Joe Nocera highlights Starbucks' new effort in the NYT:
Here’s the idea they came up with: Americans themselves would start lending to small businesses, with Starbucks serving as the middleman. Starbucks would find financial institutions willing to loan to small businesses. Starbucks customers would be able to donate money to the effort when they bought their coffee. Those who gave $5 or more would get a red-white-and-blue wristband, which Schultz labeled “Indivisible.” “We are hoping it will bring back pride in the American dream,” he says. The tag line will read: “Americans Helping Americans.”

It didn’t take long for Starbucks to find the perfect financial partner: Community Development Financial Institutions, or CDFIs. These are lenders, mostly under the radar, that specialize in underserved communities. Most, but not all, CDFIs are nonprofit, and their loan default rates are extremely low. “We specialize in expending credit, getting paid back, and paying back our investors,” says Mark Pinsky, whose organization, Opportunity Finance Network, acts as an umbrella group to the best of them.
It seems to me this is a variation on microlending, usually a developing-world phenomenon to help the poor develop their own businesses. It could be effective. But I'm worried about one thing: Starbucks' effort reduces new and small businesses, essentially, to charity cases.

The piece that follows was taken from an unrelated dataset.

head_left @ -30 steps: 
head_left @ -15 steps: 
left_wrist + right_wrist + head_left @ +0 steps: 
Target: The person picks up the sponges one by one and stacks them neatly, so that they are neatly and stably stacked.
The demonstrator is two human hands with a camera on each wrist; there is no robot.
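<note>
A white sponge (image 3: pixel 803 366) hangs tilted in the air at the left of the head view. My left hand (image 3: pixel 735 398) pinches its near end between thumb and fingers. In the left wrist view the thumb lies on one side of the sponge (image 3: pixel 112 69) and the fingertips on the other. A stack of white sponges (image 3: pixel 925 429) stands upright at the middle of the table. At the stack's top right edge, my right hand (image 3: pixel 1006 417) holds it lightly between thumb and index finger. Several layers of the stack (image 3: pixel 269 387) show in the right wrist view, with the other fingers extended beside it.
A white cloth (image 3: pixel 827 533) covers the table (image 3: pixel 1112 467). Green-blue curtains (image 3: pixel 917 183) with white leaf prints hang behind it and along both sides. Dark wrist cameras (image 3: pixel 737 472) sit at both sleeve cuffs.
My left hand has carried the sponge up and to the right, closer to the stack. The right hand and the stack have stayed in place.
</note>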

And maybe that's the way it has to be in 2011 America. But—since I'm not a socialist, and want to actually see markets made to work for the maximum public good—I'd rather see Starbucks put its muscle behind a Kickstarter-style operation that lets entrepreneurs raise capital by going directly to the customers for their products. That lets businesses that have an actual market for their ideas rise to the top rather quickly, instead of going through a bureaucracy—even a well-intentioned one—that'll have more of a hit-miss rate. And Kickstarter-type operations strengthen capitalism by providing investors with a return on investment—even if that return is simply the product being manufactured—instead of the warm glow of nebulously "saving American jobs."

I'm grateful that Starbucks CEO Howard Schulz is thinking about this kind of stuff. But Starbucks didn't start out as a charity case; it created a product that people liked, and became fabulously successful doing so. For the next generation of businesses to succeed and provide jobs, they'll have to do the same thing. In this case, maybe it's better that we ask Americans to be investors instead of donors.

Comments

Andrew S. said…
It really doesn't reduce new and small businesses to charity cases. It treats CDFIs--and the services they provide in the form of technical assistance and low-cost credit--as charity cases which almost all of them have always been. That's the innovation. I think this effort does a good service by recognizing that not all sources of credit are the same and that getting a loan as a small business is not merely a matter of declaring your interest in getting one. If you have a sexy internet company with high growth potential, money can be easy to come by. If you want to start a lawncare business, not so much. The "technical assistance" part of the picture is important as well. There are lots of people with great ideas for starting their own businesses who don't really know how to use debt effectively. Coupling loans with that kind of education has proven extremely effective in the CDFI community. Kickstarter is great for some things, but it has high labor costs and it's an all-or-nothing payoff which is a terrible structure for a long term sustainable business to work with. Anyway, recognizing that the market has failed small business borrowers is a good thing, and recognizing that lenders who serve those borrowers will need subsidies to do so is also a good thing.